===== Excerpted data

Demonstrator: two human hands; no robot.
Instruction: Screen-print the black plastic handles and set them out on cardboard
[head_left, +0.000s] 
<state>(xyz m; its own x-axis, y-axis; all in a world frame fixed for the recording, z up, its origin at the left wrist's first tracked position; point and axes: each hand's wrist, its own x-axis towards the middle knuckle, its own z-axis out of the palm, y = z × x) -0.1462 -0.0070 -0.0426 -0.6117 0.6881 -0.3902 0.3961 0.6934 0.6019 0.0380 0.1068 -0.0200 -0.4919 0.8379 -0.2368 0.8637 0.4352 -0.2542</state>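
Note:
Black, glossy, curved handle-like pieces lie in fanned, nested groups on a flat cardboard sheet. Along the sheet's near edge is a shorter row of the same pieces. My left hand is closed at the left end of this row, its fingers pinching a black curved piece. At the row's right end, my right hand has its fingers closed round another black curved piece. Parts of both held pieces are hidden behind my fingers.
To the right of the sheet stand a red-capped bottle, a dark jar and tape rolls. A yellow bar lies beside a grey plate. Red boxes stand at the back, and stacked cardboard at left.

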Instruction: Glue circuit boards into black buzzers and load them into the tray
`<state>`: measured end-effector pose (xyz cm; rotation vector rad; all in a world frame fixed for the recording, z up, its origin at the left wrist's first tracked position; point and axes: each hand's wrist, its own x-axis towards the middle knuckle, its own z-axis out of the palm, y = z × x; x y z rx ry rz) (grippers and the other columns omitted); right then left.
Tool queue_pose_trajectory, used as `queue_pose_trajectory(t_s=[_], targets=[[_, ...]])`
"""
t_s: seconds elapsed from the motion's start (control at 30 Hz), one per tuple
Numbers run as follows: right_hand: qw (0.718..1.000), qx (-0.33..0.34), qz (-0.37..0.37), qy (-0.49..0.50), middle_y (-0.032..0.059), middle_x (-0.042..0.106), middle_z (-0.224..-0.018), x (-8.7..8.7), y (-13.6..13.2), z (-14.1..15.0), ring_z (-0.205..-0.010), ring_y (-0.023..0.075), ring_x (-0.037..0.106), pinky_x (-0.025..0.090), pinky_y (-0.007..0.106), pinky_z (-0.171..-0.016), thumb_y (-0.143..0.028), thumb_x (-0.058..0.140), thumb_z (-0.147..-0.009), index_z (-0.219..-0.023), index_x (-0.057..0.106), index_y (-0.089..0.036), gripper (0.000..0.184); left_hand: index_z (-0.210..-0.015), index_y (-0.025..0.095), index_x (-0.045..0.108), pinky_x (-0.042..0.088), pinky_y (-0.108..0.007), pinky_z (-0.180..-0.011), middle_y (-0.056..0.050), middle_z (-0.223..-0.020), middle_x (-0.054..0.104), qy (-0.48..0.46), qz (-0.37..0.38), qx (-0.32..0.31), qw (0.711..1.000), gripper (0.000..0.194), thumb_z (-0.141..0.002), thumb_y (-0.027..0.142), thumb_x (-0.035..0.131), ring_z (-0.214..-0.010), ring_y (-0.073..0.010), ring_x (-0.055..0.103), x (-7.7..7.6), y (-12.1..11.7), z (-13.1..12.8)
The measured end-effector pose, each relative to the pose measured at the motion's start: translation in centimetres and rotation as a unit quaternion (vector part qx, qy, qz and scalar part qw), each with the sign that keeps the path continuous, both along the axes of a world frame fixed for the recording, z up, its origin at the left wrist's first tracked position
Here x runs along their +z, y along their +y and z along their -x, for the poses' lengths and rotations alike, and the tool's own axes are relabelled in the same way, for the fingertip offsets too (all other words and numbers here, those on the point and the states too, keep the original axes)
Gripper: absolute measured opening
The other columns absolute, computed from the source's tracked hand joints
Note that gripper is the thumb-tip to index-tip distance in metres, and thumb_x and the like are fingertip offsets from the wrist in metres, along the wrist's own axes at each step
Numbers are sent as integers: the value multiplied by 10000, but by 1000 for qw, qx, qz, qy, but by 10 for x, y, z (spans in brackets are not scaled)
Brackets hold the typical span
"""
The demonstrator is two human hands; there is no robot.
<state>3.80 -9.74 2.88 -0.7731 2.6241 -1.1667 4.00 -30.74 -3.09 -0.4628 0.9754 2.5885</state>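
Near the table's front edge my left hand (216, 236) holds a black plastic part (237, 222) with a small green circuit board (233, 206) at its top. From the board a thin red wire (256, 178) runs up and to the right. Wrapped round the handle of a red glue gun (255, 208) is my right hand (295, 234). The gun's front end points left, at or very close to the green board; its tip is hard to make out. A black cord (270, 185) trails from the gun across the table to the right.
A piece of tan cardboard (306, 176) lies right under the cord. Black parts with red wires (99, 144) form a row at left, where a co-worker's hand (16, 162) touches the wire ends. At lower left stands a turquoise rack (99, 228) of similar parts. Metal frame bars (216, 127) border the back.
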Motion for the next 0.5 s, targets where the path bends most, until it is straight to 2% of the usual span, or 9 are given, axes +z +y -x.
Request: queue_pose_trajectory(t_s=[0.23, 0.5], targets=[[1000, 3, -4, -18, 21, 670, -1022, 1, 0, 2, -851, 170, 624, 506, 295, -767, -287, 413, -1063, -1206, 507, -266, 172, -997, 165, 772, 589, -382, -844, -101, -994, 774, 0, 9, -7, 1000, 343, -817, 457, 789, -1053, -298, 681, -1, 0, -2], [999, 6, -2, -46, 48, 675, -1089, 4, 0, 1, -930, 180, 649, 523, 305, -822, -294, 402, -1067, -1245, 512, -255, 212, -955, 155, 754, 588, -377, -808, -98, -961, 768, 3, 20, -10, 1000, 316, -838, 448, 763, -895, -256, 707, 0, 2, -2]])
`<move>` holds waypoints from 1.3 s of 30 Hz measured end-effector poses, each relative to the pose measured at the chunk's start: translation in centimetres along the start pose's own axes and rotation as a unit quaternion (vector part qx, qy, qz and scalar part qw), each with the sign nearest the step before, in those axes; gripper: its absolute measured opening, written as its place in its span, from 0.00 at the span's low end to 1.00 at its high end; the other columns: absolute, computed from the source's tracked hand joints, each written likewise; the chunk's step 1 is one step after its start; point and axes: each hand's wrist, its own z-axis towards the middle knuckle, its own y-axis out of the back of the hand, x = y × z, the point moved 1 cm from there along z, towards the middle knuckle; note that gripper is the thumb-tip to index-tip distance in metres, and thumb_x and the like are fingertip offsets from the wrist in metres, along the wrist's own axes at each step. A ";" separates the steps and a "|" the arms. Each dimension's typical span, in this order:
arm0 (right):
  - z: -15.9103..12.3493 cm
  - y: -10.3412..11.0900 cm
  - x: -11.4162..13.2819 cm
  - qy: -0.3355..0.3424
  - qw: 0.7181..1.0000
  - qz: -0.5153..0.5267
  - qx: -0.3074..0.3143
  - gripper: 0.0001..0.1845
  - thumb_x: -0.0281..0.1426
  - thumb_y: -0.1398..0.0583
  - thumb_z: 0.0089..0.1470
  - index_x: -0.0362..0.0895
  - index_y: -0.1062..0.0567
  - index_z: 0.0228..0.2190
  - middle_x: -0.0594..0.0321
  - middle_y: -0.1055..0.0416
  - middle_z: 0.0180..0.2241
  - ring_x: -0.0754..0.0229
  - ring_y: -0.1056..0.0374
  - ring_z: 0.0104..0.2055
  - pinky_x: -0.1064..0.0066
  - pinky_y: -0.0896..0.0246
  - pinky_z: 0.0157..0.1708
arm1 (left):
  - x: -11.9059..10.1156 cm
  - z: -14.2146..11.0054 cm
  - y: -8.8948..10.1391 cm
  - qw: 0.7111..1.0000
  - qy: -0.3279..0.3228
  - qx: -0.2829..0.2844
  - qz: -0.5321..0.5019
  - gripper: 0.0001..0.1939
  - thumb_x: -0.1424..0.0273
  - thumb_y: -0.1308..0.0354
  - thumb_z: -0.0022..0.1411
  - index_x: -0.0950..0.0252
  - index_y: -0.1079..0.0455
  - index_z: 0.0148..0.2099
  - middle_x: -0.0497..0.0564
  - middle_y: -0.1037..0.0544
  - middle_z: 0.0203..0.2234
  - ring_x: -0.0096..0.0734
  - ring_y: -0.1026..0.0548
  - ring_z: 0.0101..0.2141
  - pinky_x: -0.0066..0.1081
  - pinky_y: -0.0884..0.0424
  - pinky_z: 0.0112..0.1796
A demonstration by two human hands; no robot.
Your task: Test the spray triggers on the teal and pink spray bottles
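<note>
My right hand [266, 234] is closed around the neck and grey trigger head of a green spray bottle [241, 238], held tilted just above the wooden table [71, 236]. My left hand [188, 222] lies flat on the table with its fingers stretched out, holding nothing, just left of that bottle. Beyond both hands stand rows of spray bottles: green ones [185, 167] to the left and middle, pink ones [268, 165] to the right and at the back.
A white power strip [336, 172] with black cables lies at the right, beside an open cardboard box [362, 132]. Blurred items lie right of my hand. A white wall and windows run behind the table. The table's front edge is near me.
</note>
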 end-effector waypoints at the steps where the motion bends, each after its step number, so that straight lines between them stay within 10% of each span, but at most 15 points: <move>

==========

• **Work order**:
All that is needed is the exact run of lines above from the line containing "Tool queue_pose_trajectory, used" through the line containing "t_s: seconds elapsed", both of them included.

• **Result of the task**:
Tool queue_pose_trajectory, used as `queue_pose_trajectory(t_s=[_], targets=[[_, ...]])`
"""
t_s: seconds elapsed from the motion's start (control at 30 Hz), one per tuple

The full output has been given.